- Opening Delimiter -

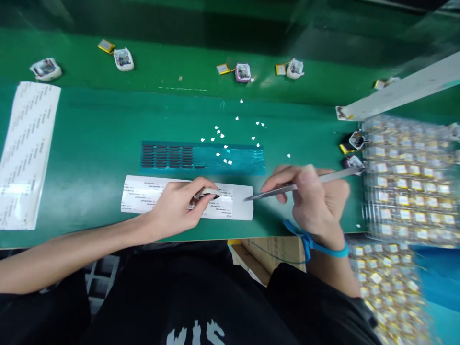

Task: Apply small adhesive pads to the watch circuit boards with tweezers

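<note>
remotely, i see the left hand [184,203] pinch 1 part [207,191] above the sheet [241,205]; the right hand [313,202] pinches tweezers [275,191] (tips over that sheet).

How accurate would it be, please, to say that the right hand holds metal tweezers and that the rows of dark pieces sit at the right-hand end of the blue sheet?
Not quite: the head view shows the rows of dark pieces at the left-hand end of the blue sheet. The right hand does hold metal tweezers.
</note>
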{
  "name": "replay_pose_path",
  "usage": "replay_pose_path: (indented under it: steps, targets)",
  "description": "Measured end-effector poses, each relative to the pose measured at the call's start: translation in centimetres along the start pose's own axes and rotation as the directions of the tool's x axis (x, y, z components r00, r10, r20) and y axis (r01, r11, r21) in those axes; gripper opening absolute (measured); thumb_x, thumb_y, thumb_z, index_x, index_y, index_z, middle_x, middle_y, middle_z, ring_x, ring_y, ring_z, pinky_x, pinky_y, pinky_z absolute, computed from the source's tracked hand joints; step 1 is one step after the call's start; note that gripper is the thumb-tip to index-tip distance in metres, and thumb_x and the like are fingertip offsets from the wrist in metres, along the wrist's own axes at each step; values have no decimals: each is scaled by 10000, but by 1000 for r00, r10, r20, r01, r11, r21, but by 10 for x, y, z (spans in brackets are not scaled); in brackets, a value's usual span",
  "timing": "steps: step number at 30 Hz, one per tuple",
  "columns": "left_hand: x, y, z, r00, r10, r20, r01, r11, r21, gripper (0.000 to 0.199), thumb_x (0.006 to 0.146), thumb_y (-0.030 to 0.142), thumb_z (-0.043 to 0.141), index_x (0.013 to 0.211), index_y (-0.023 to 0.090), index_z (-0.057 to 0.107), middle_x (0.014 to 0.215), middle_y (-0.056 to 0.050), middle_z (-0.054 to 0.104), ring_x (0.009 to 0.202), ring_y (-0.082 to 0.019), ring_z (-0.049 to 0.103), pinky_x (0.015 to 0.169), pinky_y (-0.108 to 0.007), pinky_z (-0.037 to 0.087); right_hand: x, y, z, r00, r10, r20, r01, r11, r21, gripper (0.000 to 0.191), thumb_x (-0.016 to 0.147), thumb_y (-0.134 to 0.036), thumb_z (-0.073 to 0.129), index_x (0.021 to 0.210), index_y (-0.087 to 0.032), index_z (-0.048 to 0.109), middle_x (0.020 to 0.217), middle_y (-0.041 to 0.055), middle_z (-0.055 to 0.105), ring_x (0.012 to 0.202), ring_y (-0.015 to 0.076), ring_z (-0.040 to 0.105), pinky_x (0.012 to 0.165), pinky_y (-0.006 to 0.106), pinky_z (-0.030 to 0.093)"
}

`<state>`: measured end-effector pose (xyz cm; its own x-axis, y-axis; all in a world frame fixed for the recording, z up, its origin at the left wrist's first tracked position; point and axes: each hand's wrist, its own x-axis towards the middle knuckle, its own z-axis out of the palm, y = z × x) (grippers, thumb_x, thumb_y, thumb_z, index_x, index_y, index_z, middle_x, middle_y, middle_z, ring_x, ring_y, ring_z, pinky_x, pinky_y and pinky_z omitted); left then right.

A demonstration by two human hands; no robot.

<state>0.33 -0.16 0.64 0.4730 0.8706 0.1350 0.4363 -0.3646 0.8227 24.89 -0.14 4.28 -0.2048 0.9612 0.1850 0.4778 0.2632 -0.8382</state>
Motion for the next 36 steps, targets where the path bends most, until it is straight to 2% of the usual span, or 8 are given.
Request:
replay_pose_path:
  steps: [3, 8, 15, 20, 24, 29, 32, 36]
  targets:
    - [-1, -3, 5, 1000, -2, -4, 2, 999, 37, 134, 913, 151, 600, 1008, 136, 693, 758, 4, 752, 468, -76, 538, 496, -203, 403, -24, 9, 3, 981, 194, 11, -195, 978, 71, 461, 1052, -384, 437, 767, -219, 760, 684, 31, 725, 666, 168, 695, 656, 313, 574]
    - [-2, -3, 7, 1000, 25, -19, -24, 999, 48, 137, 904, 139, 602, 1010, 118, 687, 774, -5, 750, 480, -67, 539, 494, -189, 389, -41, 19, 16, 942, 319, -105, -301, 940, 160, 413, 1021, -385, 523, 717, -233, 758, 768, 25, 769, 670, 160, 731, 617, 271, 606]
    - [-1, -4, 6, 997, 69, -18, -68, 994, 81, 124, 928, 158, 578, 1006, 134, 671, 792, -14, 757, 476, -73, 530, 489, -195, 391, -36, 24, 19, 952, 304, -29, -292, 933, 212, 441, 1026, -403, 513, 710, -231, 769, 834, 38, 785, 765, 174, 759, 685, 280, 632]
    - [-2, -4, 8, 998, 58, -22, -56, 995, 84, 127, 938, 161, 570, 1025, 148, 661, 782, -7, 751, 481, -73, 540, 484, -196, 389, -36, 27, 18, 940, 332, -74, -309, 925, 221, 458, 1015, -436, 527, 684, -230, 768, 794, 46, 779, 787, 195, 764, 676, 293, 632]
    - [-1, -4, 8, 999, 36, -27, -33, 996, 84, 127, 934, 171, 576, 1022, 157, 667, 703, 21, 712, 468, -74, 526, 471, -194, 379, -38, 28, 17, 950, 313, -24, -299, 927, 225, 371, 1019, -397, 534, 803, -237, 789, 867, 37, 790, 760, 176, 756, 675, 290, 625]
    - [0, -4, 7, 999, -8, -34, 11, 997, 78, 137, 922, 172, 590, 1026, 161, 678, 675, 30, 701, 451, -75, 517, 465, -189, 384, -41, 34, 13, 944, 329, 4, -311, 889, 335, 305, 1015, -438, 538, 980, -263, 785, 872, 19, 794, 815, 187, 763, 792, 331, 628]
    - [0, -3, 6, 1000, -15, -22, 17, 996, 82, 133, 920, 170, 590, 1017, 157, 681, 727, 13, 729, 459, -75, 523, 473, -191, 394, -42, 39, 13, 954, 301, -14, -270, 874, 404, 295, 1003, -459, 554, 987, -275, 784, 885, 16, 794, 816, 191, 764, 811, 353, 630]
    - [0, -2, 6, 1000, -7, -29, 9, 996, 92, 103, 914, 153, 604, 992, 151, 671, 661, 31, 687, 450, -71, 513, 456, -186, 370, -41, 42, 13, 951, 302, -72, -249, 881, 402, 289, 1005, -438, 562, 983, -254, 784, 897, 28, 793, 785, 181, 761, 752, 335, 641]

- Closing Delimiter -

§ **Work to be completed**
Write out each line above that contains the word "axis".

§ **Output of the exercise**
  "description": "Measured end-effector poses, each relative to the pose measured at the call's start: translation in centimetres along the start pose's own axes and rotation as the directions of the tool's x axis (x, y, z components r00, r10, r20) and y axis (r01, r11, r21) in those axes; gripper opening absolute (measured); thumb_x, thumb_y, thumb_z, index_x, index_y, index_z, middle_x, middle_y, middle_z, ring_x, ring_y, ring_z, pinky_x, pinky_y, pinky_z absolute, computed from the source's tracked hand joints; step 1 is one step after the call's start; note that gripper is the thumb-tip to index-tip distance in metres, and thumb_x and the like are fingertip offsets from the wrist in metres, along the wrist's own axes at each step; values have no decimals: each is scaled by 10000, but by 1000 for r00, r10, r20, r01, r11, r21, but by 10 for x, y, z (spans in brackets are not scaled); in brackets, a value's usual span",
`<state>`: measured end-effector pose (xyz cm; its own x-axis, y-axis; all in a world frame fixed for the recording, z up, its origin at the left wrist's first tracked position; point and axes: each hand's wrist, its own x-axis towards the middle knuckle, its own z-axis out of the palm, y = z × x) (grippers, thumb_x, thumb_y, thumb_z, index_x, index_y, index_z, middle_x, middle_y, middle_z, ring_x, ring_y, ring_z, pinky_x, pinky_y and pinky_z omitted); left then right.

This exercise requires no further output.